Spingendosi oltre il campo delle relazioni sociali umane, i contributi di Cristiana Franco e di Svetlana Hautala (capp. X-XI) guardano al modo in cui la cultura romana ha costruito la sua relazione con il mondo degli animali e con quello delle piante. Animali offre una nuova prospettiva nell’affrontare le relazioni tra uomini e animali, che eviti di vedere questi ultimi «come oggetti meramente passivi dell’attività umana», come è stato fatto fin troppo spesso nel passato. Piante, invece, attinge a teorie e metodi dell’etnoscienza per interpretare una serie di nomi di piante che si riferiscono a parti del corpo di un dio – la «barba di Giove», i «capelli di Venere», le «mani di Marte» – la cui selezione è motivata da una combinazione di «significati» che deriva in parte dal contesto naturale e in parte da quello socioculturale.
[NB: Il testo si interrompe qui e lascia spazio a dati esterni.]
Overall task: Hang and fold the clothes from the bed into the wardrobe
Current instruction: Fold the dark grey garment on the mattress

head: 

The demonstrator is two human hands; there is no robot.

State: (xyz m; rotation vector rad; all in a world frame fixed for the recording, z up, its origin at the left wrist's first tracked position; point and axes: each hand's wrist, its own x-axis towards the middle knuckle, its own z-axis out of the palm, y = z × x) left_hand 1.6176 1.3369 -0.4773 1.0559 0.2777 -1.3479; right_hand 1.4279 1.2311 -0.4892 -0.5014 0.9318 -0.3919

La sezione finale del libro include quattro capitoli che riguardano in senso ampio il tema della «rappresentazione». Il contributo di Simone Beta è centrato sul fenomeno degli Enigmi nella cultura greca e romana ed esplora la struttura formale (specialmente in termini metaforici e analogici) di indovinelli e altri tipi di discorso come gli oracoli, le profezie, gli omina, i resoconti di sogni, così come i contesti sociali e culturali in cui essi si manifestano (inganno ma anche intrattenimento; comunicazione fra mondo umano e divino). Il capitolo Semiotica, di Giovanni Manetti, sottolinea lo sviluppo delle nozioni greche e romane di «segno», a partire da Omero – in cui già si coglie con chiarezza un interesse per il funzionamento dei segni, specie come strumento di validazione del linguaggio verbale – per giungere ad Agostino di Ippona, che articolò una sofisticata teoria del segno linguistico (teoria che peraltro, assumendo il segno non linguistico come modello per il linguaggio, andava in direzione opposta a quella di Saussure). Il contributo di William M. Short sulla Metafora, invece, presenta la teoria lakoviana della metafora concettuale come strumento dell’analisi antropologica per proporre un metodo che muove dall’analisi delle metafore linguistiche per ricostruire «modelli culturali». Il capitolo Immagine di Giuseppe Pucci chiude il volume, discutendo importanti approcci antropologici e sociologici allo studio della cultura materiale, e in particolare della scultura, conducendo il lettore lungo un percorso interpretativo della produzione artistica greca e romana ispirato a una prospettiva dichiaratamente «emica».»